The eventual handover last night of the final report of the State Capture Inquiry (Zondo Commission)
signals an important milestone in South Africa's attempt to come to terms with the impact of state
capture, representing a critical step towards some sort of national reckoning, says Corruption Watch.
It must, however, be followed by concrete processes that set in motion appropriate investigations by law-enforcement agencies into the actions of the vast array of people and institutions allegedly involved in the complex network of graft and patronage, as heard in evidence that assailed the country over the last four and a half years.
“There is no doubt that this commission of inquiry has been one of the most significant we have seen in this country, if not anywhere in the world,” says Karam Singh, executive director of Corruption Watch.
“It is equally clear that the huge investment of time, money, and energy spent over these past years must not have been in vain, but must clear the way for criminal-justice institutions to do their work in securing justice for the many people who have suffered as a result of the grand theft and corruption that we have witnessed,” he added.

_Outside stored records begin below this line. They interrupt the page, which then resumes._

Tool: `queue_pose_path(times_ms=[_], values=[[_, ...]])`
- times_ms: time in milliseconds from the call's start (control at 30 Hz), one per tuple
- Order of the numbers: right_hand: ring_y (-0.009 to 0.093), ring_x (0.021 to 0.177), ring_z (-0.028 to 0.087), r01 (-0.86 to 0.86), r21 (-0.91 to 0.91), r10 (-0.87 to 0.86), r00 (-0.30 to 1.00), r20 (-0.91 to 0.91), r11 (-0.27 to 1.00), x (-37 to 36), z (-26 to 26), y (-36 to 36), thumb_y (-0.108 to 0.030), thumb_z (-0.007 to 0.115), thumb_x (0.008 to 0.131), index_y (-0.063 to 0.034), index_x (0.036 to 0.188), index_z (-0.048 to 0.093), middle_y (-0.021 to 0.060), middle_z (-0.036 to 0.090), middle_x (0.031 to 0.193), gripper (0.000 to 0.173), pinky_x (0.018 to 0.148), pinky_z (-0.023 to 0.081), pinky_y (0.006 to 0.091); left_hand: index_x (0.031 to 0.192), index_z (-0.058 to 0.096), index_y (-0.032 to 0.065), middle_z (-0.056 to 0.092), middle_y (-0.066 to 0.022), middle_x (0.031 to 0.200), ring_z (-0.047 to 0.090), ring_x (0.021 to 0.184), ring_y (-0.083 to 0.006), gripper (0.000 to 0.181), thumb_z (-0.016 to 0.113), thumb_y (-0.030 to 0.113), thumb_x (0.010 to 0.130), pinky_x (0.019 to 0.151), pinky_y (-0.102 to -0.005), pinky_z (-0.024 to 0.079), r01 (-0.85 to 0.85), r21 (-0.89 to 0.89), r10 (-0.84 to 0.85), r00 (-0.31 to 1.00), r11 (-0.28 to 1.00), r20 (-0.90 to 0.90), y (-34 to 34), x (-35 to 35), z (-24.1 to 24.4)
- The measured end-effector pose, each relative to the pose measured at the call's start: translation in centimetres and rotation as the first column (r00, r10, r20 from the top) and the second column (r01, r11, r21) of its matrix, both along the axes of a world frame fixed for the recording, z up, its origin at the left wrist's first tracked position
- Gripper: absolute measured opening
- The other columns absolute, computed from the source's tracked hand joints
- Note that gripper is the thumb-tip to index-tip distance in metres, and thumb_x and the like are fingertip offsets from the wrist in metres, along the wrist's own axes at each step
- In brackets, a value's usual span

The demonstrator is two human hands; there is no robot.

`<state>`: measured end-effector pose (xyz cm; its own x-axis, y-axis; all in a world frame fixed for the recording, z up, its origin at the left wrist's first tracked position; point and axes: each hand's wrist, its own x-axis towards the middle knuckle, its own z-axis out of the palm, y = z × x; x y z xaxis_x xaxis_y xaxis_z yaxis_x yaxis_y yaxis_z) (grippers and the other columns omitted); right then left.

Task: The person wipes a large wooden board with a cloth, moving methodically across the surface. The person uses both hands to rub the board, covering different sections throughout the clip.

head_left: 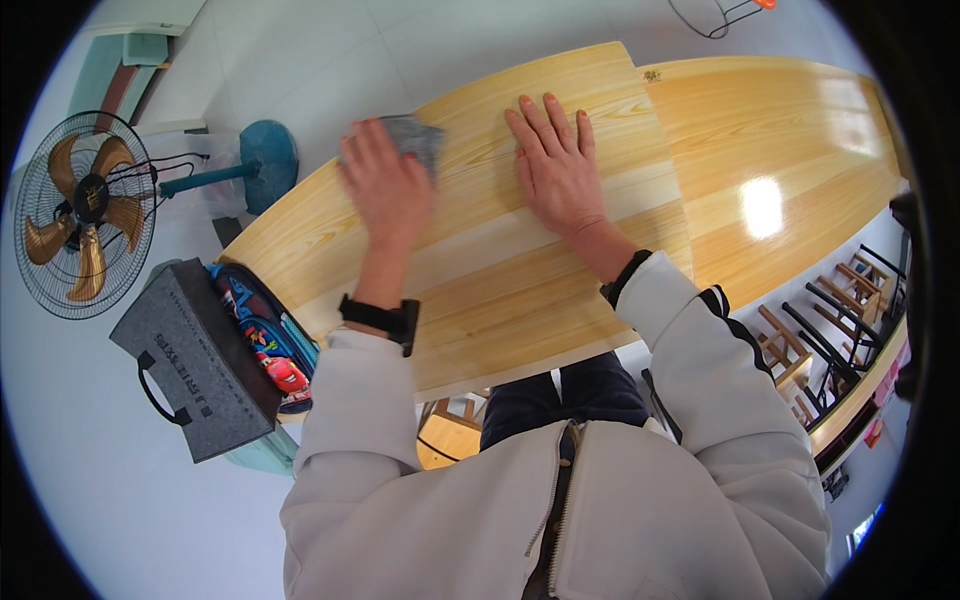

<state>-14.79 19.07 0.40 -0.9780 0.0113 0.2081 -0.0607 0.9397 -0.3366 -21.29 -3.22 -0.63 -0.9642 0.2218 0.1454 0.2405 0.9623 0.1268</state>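
Note:
My left hand [386, 184] presses a grey cloth [421, 142] onto the far edge of a light wooden tabletop [517, 300]. Part of the cloth is hidden under the palm, and the hand looks slightly blurred. To its right, my right hand [561, 169] rests on the same wood with its fingers spread and nothing held. Both wrists wear dark bands.
A grey felt bag [199, 360] and a colourful pencil case [274, 345] sit at the tabletop's left end. Beyond stands a fan [90, 199] with a blue base. A second table [772, 165] adjoins on the right; wooden stools [795, 360] are beside it.

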Motion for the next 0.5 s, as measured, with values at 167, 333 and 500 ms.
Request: queue_pose_path(times_ms=[167,333,500], values=[[0.028,0.151,0.029,0.015,0.005,-0.015,1.0,0.005,1.0,0.4,-0.7,0.3,-0.032,0.052,0.102,-0.0158,0.146,0.051,0.0042,0.044,0.157,0.047,0.122,0.017,0.0577,0.155,0.028,-0.0053,0.026,-0.0283,0.162,0.021,0.151,-0.0483,0.071,0.049,0.025,0.094,0.119,-0.0628,0.018,-0.157,0.032,0.156,0.987,0.987,0.04,-5.9,7.8,-0.9],[0.028,0.152,0.027,0.017,-0.025,-0.016,0.999,0.028,1.0,0.6,-0.2,0.5,-0.041,0.05,0.103,-0.0153,0.147,0.051,0.0046,0.042,0.158,0.051,0.123,0.015,0.0575,0.153,0.032,-0.0091,0.025,-0.0313,0.161,0.018,0.15,-0.0523,0.072,0.047,0.022,0.09,0.118,-0.0679,0.012,0.107,0.058,-0.121,0.927,0.993,0.356,-1.7,20.0,2.3],[0.03,0.153,0.026,-0.034,-0.099,0.038,0.998,0.045,0.994,0.6,-0.2,0.9,-0.044,0.048,0.103,-0.0126,0.148,0.05,0.0062,0.042,0.159,0.055,0.124,0.014,0.0558,0.149,0.037,-0.0101,0.029,-0.03,0.159,0.021,0.149,-0.0521,0.071,0.049,0.026,0.089,0.117,-0.0681,0.013,0.352,0.177,-0.39,0.881,0.919,0.27,4.3,16.2,2.5]])
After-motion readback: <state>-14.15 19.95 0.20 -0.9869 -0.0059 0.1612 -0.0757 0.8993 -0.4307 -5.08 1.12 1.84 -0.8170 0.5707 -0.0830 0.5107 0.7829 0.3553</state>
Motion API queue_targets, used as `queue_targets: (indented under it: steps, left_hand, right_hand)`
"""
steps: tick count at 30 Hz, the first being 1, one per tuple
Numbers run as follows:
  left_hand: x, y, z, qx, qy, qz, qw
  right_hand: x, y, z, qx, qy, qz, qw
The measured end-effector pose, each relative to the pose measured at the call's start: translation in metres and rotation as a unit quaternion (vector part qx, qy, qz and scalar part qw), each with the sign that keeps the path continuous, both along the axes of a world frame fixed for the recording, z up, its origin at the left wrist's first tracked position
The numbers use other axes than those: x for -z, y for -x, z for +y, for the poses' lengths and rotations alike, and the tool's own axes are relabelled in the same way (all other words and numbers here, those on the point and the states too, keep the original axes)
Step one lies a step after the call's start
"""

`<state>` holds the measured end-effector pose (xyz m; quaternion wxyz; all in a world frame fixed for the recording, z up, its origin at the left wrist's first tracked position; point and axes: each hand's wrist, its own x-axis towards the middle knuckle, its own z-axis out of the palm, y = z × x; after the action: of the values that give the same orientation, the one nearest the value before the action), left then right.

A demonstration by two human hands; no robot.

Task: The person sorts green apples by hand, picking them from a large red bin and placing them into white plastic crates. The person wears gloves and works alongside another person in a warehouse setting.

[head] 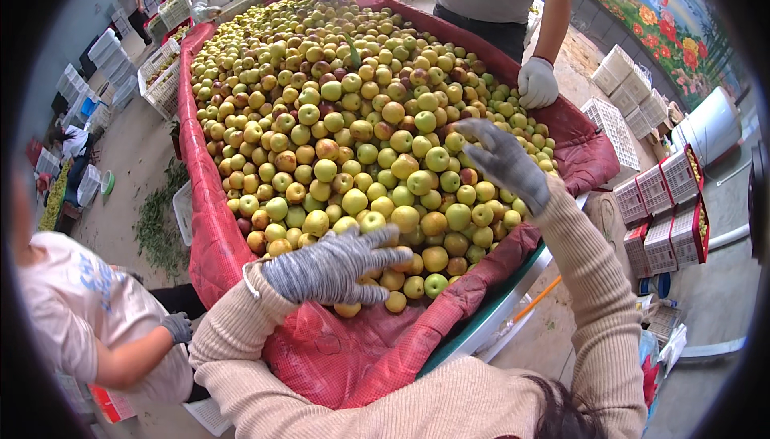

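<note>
A deep heap of round yellow-green jujubes (361, 150), many blushed brown-red, lies before me on a table lined with red quilted cloth (328, 343). My left hand (337, 267), in a striped grey knit glove, is spread over the near edge of the heap. Its fingers are apart, slightly blurred, with no fruit seen in them. Over the right side of the fruit is my right hand (502, 159), in a grey glove. Its thumb and fingers are apart; the palm side is partly hidden. A green leaf (352, 53) lies on the heap farther back.
A person's white-gloved hand (538, 83) rests at the right rim. Other people stand at the far end, and a person in a pale T-shirt (102, 313) is at my left. Fruit-filled crates (668, 183) are stacked right; a white bucket (707, 123) stands behind them. Cut leaves (162, 216) litter the left floor.
</note>
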<state>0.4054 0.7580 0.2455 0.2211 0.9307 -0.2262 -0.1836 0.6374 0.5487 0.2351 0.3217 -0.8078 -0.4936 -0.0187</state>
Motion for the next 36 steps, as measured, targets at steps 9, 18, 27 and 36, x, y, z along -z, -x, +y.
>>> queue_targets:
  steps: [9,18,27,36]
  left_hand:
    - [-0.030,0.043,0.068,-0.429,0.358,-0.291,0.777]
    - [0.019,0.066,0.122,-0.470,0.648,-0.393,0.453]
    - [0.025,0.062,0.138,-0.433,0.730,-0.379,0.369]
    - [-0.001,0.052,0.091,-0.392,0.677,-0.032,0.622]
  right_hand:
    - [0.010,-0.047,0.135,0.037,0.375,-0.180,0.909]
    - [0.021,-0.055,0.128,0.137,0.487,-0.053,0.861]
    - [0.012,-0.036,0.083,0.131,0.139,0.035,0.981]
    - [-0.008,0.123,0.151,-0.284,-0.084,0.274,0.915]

Chief Justice Raymond Zondo, responding to media questions last night, reiterated that the report is not the definitive solution to ridding South Africa of state capture, although its recommendations will make a significant contribution towards that goal.

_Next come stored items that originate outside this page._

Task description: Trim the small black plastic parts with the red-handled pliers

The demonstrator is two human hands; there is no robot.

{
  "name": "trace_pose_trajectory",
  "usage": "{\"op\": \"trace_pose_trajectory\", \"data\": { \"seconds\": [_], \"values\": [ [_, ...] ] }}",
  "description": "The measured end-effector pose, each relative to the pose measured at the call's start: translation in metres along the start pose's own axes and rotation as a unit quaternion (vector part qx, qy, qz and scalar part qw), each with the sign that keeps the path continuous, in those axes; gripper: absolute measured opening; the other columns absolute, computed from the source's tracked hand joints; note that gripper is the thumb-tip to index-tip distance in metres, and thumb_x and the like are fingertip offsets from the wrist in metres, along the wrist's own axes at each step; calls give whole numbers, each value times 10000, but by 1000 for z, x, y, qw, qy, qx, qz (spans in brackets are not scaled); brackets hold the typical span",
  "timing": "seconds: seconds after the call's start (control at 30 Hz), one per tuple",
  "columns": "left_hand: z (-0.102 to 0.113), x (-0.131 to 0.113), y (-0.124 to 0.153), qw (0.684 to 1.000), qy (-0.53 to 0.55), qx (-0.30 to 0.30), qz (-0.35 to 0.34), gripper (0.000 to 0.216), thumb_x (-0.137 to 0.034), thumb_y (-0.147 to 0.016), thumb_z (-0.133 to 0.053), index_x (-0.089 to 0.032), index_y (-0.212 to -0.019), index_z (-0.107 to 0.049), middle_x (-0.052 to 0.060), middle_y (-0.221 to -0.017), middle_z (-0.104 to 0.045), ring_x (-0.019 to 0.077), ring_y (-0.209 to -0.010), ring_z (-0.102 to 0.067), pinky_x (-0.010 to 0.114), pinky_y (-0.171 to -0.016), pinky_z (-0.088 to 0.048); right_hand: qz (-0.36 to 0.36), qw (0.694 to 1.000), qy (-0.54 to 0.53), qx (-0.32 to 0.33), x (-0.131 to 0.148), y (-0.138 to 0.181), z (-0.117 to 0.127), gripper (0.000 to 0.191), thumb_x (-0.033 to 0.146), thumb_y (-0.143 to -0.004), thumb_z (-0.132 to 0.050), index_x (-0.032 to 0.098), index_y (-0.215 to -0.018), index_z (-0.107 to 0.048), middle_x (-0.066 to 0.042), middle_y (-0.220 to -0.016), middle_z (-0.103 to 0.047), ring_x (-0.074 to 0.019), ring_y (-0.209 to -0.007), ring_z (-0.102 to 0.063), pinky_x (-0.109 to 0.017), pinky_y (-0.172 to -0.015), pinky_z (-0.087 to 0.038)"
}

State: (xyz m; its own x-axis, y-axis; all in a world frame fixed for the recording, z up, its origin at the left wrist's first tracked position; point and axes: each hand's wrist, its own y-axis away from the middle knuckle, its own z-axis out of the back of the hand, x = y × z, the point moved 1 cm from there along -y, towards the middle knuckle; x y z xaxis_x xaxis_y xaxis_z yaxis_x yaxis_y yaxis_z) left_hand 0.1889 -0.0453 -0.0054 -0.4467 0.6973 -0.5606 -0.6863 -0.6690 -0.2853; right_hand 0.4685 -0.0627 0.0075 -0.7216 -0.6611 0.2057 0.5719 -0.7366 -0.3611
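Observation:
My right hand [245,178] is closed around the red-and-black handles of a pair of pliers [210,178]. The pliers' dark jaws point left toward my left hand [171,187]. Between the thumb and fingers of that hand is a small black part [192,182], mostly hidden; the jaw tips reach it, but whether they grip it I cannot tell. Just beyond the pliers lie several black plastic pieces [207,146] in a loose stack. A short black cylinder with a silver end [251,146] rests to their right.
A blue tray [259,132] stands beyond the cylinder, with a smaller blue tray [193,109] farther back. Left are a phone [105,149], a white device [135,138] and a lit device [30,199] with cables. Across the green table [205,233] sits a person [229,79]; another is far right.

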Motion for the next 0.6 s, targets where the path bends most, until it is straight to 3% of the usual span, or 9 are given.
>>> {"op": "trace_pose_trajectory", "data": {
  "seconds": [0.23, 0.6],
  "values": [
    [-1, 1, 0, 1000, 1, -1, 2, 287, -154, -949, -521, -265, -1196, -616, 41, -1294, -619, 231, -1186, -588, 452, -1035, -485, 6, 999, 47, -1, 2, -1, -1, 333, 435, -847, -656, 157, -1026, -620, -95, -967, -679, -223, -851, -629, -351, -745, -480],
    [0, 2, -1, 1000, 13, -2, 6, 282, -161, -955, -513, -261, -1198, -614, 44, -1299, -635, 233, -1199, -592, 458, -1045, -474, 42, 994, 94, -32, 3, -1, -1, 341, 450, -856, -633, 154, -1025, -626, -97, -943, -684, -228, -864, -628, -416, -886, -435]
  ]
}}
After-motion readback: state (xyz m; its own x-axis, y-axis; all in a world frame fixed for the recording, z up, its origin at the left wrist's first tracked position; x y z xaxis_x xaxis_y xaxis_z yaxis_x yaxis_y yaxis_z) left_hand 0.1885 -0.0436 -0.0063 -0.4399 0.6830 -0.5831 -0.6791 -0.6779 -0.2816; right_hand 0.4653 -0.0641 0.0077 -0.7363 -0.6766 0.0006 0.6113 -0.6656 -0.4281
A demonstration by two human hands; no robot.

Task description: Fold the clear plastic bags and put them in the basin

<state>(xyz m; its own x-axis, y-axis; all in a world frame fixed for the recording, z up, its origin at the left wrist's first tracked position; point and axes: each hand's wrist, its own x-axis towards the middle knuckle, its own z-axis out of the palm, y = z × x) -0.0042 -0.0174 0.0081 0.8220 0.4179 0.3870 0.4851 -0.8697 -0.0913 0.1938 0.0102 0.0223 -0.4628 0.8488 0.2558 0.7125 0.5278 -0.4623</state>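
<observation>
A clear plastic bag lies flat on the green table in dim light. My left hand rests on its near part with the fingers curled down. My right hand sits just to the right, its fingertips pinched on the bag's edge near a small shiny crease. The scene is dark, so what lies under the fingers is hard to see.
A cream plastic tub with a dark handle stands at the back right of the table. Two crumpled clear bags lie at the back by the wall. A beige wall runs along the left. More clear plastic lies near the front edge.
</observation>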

It is critical that these are used to highlight the gaps in systems such as procurement that allowed corruption to flourish.

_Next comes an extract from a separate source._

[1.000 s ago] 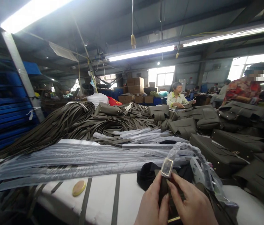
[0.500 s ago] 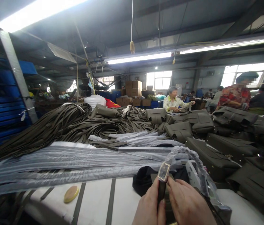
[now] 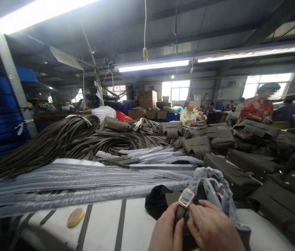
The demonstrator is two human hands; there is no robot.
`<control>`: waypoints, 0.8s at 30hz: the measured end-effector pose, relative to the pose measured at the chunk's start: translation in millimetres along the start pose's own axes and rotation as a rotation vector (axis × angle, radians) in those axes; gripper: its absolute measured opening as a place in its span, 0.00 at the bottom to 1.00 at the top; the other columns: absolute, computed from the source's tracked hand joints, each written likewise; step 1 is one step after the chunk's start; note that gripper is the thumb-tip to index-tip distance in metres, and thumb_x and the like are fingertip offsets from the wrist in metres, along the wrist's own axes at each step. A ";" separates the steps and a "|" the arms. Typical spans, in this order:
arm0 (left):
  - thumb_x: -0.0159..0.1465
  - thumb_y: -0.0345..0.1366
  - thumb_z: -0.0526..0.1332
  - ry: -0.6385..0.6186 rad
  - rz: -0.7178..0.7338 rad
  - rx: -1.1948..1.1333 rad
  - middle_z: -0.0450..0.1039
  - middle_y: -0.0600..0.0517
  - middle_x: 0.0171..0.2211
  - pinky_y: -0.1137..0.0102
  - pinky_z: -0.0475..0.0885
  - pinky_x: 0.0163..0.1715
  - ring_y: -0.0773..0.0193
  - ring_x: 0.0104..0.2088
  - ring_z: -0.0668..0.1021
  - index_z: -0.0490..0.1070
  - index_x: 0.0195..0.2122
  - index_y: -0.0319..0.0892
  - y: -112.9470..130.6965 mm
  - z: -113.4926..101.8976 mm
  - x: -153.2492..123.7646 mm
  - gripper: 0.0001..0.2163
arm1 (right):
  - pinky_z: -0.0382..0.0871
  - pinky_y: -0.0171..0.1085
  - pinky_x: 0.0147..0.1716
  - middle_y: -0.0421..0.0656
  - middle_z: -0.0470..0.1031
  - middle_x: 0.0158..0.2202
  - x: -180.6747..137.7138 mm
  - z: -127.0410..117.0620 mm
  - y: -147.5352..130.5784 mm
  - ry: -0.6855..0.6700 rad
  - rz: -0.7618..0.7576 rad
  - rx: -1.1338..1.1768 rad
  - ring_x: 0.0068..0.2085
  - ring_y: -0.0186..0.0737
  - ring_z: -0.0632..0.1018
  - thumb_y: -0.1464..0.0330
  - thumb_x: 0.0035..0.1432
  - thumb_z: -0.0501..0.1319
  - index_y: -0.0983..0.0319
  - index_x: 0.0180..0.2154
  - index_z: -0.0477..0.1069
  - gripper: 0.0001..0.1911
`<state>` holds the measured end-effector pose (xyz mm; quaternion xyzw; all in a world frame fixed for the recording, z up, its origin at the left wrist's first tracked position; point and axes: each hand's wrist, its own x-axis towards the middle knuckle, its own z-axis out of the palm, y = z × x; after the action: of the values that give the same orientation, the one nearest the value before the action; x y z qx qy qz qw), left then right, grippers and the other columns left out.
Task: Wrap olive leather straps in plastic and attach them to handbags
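A gold-coloured rectangular buckle [image 3: 186,198] stands at the end of a dark olive strap, close in front of me. My left hand [image 3: 166,228] pinches the strap just below the buckle, thumb and fingers closed on it. From the right, my right hand [image 3: 211,226] has its fingertips closed at the buckle's lower right edge, on the strap beside it. A handle wrapped in clear plastic [image 3: 211,170] runs from the buckle in an arch to the right. Most of the bag underneath is hidden by my hands.
Plastic-wrapped straps [image 3: 84,177] lie across the table, with a heap of bare olive straps [image 3: 58,143] behind. Olive bags [image 3: 236,170] pile up at the right. A round yellow-rimmed disc [image 3: 75,217] lies on the white surface; black cloth [image 3: 156,204] sits beside my left hand. Several people work farther back.
The buckle has tilted and turned more toward me. My right fingers have moved up against its lower edge, while my left hand keeps its hold on the strap.
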<state>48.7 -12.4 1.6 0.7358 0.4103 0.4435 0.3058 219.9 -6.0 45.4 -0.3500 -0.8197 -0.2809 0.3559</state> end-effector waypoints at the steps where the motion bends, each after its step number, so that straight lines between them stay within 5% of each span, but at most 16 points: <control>1: 0.69 0.35 0.52 0.020 -0.024 -0.038 0.73 0.40 0.57 0.61 0.71 0.57 0.53 0.55 0.76 0.67 0.60 0.38 -2.5 2.0 -1.4 0.20 | 0.68 0.39 0.41 0.36 0.71 0.20 -1.5 1.0 -0.7 0.002 -0.003 0.002 0.21 0.34 0.76 0.79 0.63 0.46 0.59 0.30 0.65 0.14; 6: 0.69 0.41 0.53 0.160 -0.169 -0.088 0.70 0.37 0.60 0.60 0.67 0.60 0.51 0.59 0.73 0.65 0.62 0.34 -12.4 11.9 -8.7 0.23 | 0.70 0.36 0.40 0.34 0.67 0.17 -6.1 8.7 -9.9 0.011 -0.046 0.049 0.19 0.32 0.73 0.78 0.63 0.46 0.57 0.25 0.61 0.16; 11: 0.69 0.39 0.51 0.084 -0.129 -0.101 0.68 0.35 0.60 0.58 0.67 0.59 0.51 0.59 0.73 0.61 0.63 0.32 -2.6 4.7 -4.5 0.24 | 0.72 0.32 0.40 0.33 0.69 0.17 -10.3 11.1 -19.7 0.006 -0.106 0.194 0.18 0.30 0.73 0.79 0.60 0.47 0.58 0.24 0.62 0.16; 16: 0.69 0.38 0.53 0.079 -0.082 -0.164 0.76 0.41 0.53 0.61 0.72 0.52 0.54 0.51 0.78 0.66 0.59 0.38 6.1 -5.5 -2.6 0.19 | 0.70 0.31 0.24 0.38 0.76 0.23 -10.4 0.3 -14.0 -0.327 0.357 0.452 0.24 0.36 0.78 0.69 0.65 0.51 0.58 0.27 0.68 0.14; 21: 0.69 0.36 0.52 0.156 -0.034 -0.076 0.79 0.45 0.42 0.64 0.73 0.46 0.56 0.43 0.79 0.75 0.49 0.42 16.4 -18.0 0.1 0.14 | 0.78 0.37 0.42 0.48 0.82 0.41 -3.9 0.8 -23.5 -0.490 0.532 1.066 0.40 0.45 0.83 0.65 0.62 0.54 0.61 0.42 0.74 0.13; 24: 0.64 0.31 0.56 0.129 -0.009 0.059 0.77 0.46 0.36 0.64 0.72 0.41 0.56 0.38 0.78 0.78 0.42 0.41 28.4 -28.8 6.1 0.11 | 0.78 0.39 0.43 0.49 0.82 0.43 -6.7 8.9 -34.9 -0.496 0.544 1.102 0.41 0.46 0.83 0.68 0.60 0.56 0.62 0.45 0.75 0.14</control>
<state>33.7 -18.1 39.2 0.7125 0.4453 0.4763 0.2590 192.8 -23.0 27.6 -0.3655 -0.7835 0.3684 0.3418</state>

It is critical that these are used to highlight the gaps in systems such as procurement that allowed corruption to flourish and to help put in place remedial
measures that will deter people from circumventing the law.
The findings and recommendations of the full report, constituting five successive volumes released to the public since early January, highlighting the actions of implicated parties from the private and public sectors, multiple government departments, state-owned entities, and industry sectors, will take some time to dissect and prioritise.
The role of whistle-blowers and the media in bringing these issues to the fore must be heralded as a turning point in a country perceived to be at risk of sinking under the weight of corruption.
It is now the responsibility of all appropriate institutions and arms of state with investigative powers to pick up on the recommendations to ensure that justice is done and that the risk of state capture in the future is reduced.